I divorced my wife not because I could not forgive her for her affair nor because I no longer loved her, but because at the time it was necessary for me to do so in order to emotionally and psychologically heal myself. And yes, I did forgive her because I subscribe to the latter definition of forgiveness.


----------



## TheGoodFight (Oct 26, 2011)

Nice post. This is very timely for me.


----------



## morituri (Apr 1, 2011)

the_guy said this with regards to his FDW (FWW) affairs *"I will not let her behavior (affairs) define who I am."* He is absolutely right. The worst thing we can do as LS(BS) is to allow a spouse's affairs to feed our anger and bitterness.
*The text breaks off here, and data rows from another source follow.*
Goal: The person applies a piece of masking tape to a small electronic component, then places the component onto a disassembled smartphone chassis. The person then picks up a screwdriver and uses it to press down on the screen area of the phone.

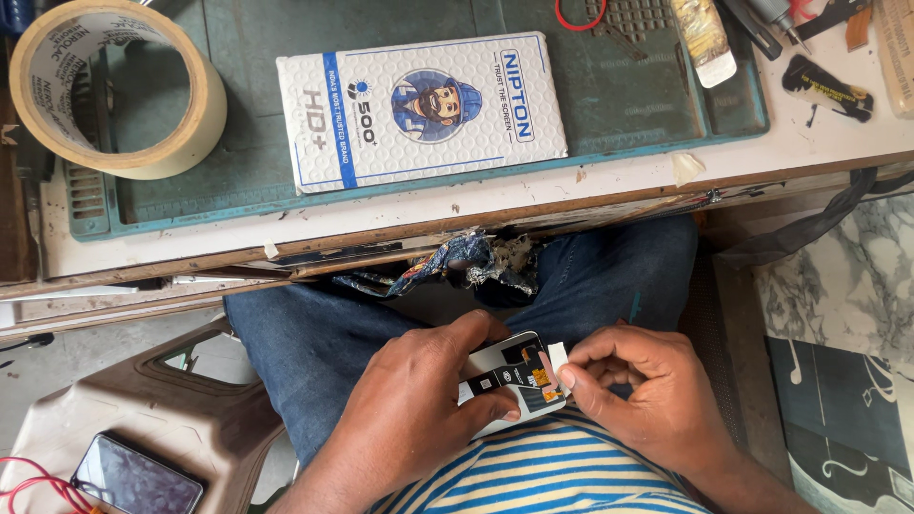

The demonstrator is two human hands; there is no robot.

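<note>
Worn white tabletop [609,181] carries a green work mat [619,105], a tape roll [114,86] and a flat white carton [419,109]. Below its edge, over the lap, the left hand [409,409] clasps an opened phone [509,381], fingers wrapped round its rim. The right hand [647,400] pinches a small white tab [558,357] at the phone's upper edge. Judged thin, rigid and fragile, the phone is best gripped by its side edges; the tab looks light and flimsy
</note>
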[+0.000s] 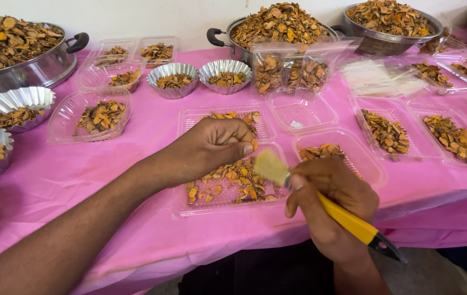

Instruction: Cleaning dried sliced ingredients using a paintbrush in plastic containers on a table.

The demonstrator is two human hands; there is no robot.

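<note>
While the left hand (214, 147) rests curled over a clear plastic tray (228, 188) of dried orange-brown slices (233, 180), its fingers are folded shut and seem to pinch something small at the fingertips, though what they pinch cannot be told. The right hand (331, 205) is closed around the yellow handle of a brush (320, 199) (its pale bristles point up and left, toward the left thumb), and the dark tip of the handle sticks out past the wrist at the lower right. The bristles hover just above the near tray, close to the left fingertips.

That tray lies on a pink table cover (135, 218), near the front edge. Just behind it sits a second flat tray (225, 120) with a few slices, partly hidden by the left hand. To the right lies a partly filled tray (337, 155), and behind that an empty clear tray (301, 112). Farther right are two flat trays of slices (419, 134). Two silver fluted cups (200, 79) stand side by side farther back, more fluted cups (12, 106) line the left edge, and a round clear container (88, 114) holds slices between them. Large metal pans (277, 27) heaped with the same dried slices stand along the wall.
</note>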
We must take ownership of our healing, no matter what the outcome of the marriage will be.


----------



## Lon (Jun 6, 2011)

More important than forgiving your spouse... forgiving yourself.


----------



## morituri (Apr 1, 2011)

Lon said:


> More important than forgiving your spouse... forgiving yourself.


Of course. You can't forgive another without forgiving yourself first.


----------



## AppleDucklings (Mar 27, 2011)

sirwonder said:


> I've come to realize something very important over the last month or two (6 months after DDay from wife's PA/EA). The only person who can heal you, as the BS, is you. Sure, your WS can help, but what if they are too weak to do much for you? What if they are so messed up and withdrawn that they cannot offer very much to you? As long as they are still there and engaged with you daily in a positive way, and the affair is over, turn your focus inward and start working on healing yourself. Don't look to your spouse to fix your pain. It won't work.
> 
> If your spouse is helping you, then that's a bonus. Embrace that. But if they aren't doing very much "heavy lifting", you can choose to be bitter and demand that your spouse helps you with the pain, and leave if you don't get it. But if you really want the marriage to work, and you want to be happy, look inside yourself and choose to help yourself. Become the person you've always dreamed of being...the most perfect version of you that you can imagine. If you are leaning on your WS too much, I believe it will take much longer to get past this episode in your life.
> 
> ...


Amen.


----------



## ShreddedWheat (Feb 5, 2012)

It is very hard for me to forgive myself. I feel like I let myself down by not paying attention to the clear signs I had right in front of my eyes if only I'd have looked. 

Despite 25 (mostly) good years of marriage, I find myself angry at myself for marrying this man in the first place. I beat myself up and say, "You should have known this was going to happen eventually."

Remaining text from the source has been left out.